[PROBLEM REQUIREMENTS] The entries follow. Copy every line in which "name" appears.

[GIVEN RECORDS]
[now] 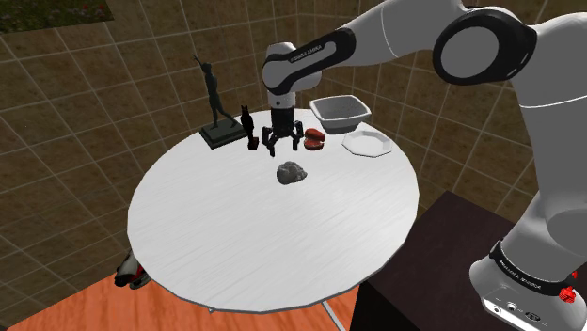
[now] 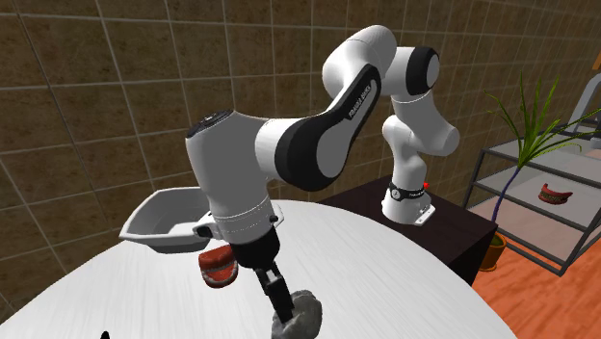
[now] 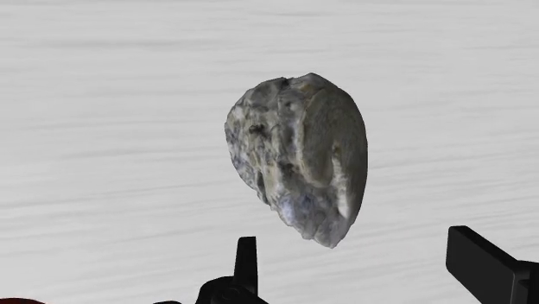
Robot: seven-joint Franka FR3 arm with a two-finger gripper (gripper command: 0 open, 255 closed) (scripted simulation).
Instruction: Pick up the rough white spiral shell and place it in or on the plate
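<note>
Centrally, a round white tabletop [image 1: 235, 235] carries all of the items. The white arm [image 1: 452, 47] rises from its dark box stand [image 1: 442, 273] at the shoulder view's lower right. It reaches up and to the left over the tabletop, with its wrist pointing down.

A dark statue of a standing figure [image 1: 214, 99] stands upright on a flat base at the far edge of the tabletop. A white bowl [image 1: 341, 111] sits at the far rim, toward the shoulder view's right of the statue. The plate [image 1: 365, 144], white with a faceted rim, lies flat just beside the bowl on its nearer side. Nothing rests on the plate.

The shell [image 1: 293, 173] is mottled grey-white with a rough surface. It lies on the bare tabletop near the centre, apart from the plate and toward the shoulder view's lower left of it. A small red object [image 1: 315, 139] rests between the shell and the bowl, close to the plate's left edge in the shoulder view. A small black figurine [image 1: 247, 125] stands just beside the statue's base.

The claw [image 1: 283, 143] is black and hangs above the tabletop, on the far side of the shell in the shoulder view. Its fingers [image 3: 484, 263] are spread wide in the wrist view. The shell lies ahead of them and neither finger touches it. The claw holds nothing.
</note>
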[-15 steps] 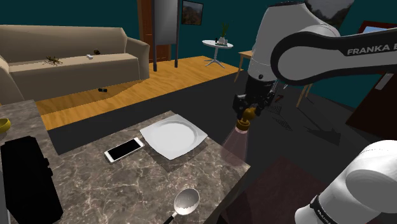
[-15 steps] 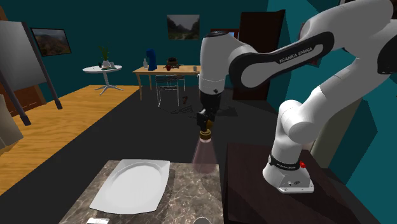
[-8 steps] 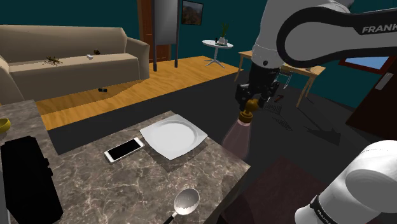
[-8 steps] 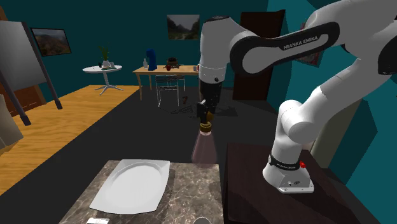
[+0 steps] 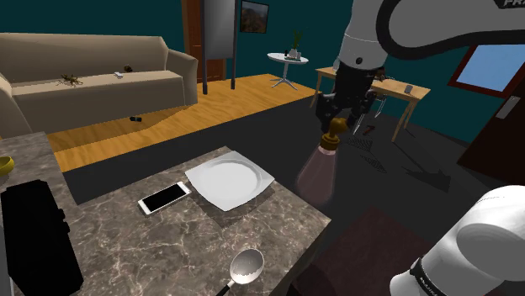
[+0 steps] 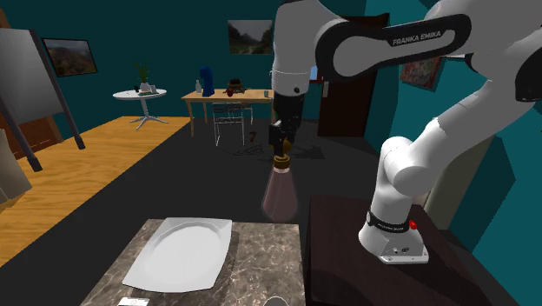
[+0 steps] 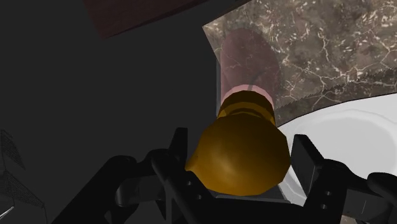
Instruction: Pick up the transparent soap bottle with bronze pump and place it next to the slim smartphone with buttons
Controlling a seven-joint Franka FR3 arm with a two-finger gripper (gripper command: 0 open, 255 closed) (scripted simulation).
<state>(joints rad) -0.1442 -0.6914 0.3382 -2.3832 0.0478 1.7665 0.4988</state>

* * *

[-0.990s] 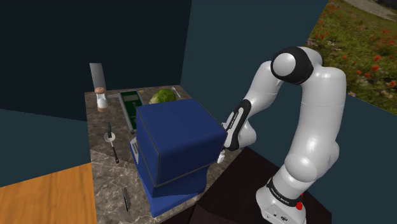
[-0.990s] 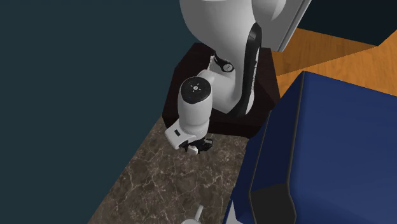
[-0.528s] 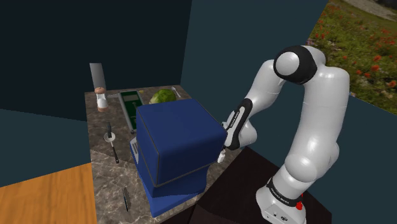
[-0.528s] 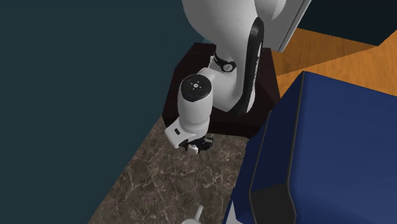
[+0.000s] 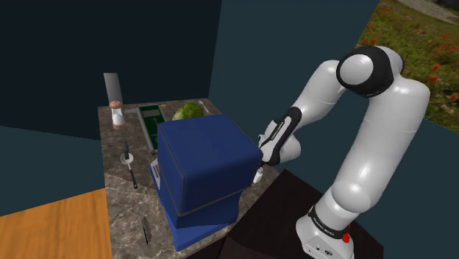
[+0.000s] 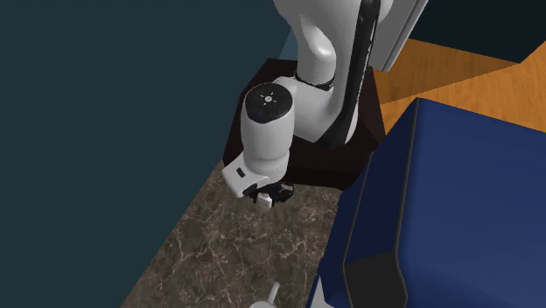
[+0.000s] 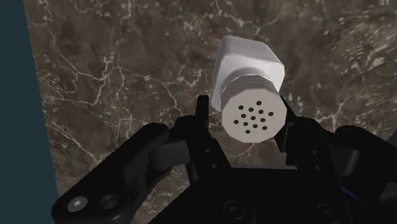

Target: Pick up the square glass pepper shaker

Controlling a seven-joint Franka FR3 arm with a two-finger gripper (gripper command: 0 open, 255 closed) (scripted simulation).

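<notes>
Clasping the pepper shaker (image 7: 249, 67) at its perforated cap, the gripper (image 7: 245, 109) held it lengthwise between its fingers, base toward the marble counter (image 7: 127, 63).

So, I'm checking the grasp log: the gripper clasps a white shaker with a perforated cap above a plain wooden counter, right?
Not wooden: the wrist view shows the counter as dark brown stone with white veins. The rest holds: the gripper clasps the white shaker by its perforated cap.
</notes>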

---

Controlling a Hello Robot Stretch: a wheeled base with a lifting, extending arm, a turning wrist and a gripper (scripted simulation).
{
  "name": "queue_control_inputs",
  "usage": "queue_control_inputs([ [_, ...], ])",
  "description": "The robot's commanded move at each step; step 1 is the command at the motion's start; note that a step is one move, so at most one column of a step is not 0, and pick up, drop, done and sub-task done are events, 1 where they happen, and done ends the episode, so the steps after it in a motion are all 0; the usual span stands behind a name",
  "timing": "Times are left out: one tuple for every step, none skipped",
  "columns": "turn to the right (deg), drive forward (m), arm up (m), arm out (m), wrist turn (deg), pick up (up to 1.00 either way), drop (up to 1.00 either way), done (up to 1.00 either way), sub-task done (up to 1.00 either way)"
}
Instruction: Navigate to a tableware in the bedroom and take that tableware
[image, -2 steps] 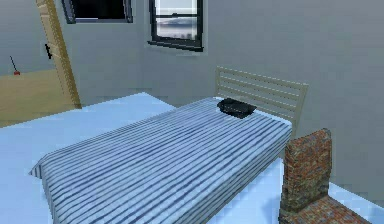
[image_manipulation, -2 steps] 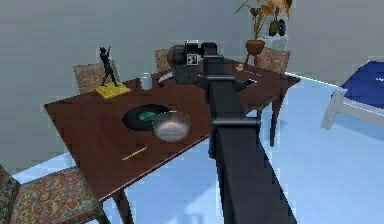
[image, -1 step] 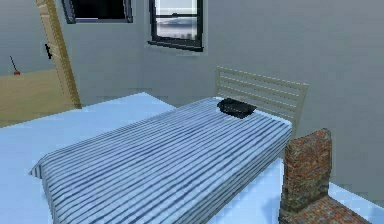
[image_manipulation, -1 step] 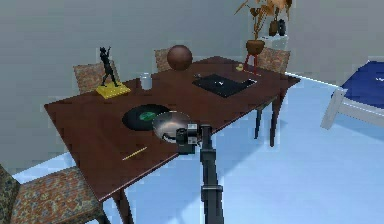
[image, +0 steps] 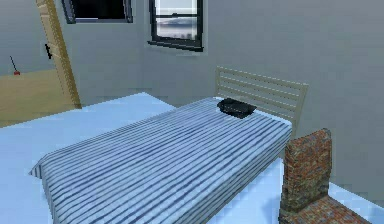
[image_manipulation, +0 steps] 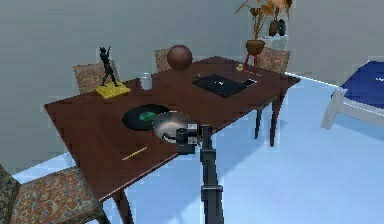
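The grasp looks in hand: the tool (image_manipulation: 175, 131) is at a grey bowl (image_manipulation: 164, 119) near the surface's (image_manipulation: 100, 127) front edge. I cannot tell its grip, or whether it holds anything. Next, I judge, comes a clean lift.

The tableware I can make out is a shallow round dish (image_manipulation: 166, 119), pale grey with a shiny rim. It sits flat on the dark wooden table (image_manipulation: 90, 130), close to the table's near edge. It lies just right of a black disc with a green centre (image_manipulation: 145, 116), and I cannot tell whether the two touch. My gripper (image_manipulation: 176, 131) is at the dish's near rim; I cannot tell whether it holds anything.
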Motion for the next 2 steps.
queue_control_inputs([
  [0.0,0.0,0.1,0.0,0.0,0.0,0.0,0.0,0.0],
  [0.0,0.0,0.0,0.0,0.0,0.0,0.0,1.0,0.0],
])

[EXERCISE RESULT]
  "name": "queue_control_inputs",
  "description": "The robot's commanded move at each step; step 1 is the command at the motion's start; note that a step is one move, so at most one column of a step is not 0, and pick up, drop, done and sub-task done are events, 1 where they happen, and done ends the episode, so the steps after it in a motion are all 0; the usual span stands behind a name",

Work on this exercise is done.